• **Exercise**
Out of the material that follows, write out exactly the lines from the line with "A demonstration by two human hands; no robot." to the line with "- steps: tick", both ends included, and no others.

____________

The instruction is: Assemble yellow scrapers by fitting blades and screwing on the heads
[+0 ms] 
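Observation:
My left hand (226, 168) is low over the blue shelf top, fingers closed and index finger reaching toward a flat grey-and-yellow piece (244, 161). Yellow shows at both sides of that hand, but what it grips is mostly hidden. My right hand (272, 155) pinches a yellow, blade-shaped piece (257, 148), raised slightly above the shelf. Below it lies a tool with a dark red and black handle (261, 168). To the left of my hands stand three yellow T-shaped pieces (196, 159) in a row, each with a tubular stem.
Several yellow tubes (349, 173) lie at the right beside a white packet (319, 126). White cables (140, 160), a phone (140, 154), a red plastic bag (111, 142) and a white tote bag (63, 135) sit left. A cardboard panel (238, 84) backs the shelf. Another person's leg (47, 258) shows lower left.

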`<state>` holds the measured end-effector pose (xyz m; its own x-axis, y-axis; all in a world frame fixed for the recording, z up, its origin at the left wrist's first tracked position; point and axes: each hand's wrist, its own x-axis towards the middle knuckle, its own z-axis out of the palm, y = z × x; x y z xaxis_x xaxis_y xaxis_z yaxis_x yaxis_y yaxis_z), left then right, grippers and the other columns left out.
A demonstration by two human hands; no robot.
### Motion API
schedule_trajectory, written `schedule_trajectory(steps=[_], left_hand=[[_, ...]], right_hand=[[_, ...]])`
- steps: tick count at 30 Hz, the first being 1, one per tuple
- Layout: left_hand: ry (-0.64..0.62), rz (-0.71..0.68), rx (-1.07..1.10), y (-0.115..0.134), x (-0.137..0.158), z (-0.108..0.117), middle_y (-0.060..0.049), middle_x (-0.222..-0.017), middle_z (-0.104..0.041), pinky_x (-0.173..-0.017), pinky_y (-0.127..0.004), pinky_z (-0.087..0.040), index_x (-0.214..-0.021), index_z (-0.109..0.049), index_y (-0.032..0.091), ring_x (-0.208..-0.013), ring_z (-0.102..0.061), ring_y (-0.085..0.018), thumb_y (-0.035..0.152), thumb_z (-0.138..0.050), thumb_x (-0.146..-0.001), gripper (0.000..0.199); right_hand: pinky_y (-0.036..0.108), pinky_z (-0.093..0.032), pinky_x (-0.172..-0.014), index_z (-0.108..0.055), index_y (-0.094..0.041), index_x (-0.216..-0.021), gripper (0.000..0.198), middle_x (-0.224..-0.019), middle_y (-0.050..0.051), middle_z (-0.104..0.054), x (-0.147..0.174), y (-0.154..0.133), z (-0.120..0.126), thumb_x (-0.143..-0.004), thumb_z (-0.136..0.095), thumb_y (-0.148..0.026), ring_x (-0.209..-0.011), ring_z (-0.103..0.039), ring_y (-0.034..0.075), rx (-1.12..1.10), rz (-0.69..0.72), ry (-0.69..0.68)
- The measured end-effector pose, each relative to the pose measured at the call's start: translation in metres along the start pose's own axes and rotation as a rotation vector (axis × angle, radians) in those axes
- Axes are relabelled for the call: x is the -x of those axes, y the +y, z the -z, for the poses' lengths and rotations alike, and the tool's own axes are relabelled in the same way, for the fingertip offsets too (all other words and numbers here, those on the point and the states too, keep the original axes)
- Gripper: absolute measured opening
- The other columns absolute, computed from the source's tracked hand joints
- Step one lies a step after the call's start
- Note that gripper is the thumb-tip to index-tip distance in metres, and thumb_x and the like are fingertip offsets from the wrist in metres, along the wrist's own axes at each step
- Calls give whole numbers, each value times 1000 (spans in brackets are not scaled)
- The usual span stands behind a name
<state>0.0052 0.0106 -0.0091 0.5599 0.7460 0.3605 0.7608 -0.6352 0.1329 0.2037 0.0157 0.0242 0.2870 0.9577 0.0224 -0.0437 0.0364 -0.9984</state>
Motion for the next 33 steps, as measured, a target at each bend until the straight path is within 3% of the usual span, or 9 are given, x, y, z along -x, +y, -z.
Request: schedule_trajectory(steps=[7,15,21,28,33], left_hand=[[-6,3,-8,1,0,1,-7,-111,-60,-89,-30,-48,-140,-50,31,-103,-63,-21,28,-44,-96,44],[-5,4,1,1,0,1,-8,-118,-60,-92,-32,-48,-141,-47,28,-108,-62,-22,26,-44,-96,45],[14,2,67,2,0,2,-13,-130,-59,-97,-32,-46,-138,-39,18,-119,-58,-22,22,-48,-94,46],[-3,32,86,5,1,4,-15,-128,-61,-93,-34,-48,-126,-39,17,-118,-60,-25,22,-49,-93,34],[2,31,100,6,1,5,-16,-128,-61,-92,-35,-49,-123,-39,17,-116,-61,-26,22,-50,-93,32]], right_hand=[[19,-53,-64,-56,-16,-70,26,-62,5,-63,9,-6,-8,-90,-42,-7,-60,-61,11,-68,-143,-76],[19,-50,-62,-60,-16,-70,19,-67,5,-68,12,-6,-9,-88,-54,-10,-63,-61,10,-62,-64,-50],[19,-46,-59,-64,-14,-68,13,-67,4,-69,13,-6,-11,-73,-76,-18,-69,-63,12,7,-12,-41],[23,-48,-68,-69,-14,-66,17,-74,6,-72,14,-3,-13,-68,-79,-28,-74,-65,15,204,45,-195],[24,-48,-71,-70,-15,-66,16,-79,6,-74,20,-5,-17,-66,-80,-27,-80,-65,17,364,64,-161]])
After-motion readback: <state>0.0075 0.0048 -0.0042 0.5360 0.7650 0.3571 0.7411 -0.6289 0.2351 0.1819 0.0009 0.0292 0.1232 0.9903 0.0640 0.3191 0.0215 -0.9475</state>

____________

• **Expected output**
A demonstration by two human hands; no robot.
### Motion API
schedule_trajectory, written `schedule_trajectory(steps=[_], left_hand=[[_, ...]], right_hand=[[_, ...]])`
- steps: tick count at 30 Hz, the first being 1, one per tuple

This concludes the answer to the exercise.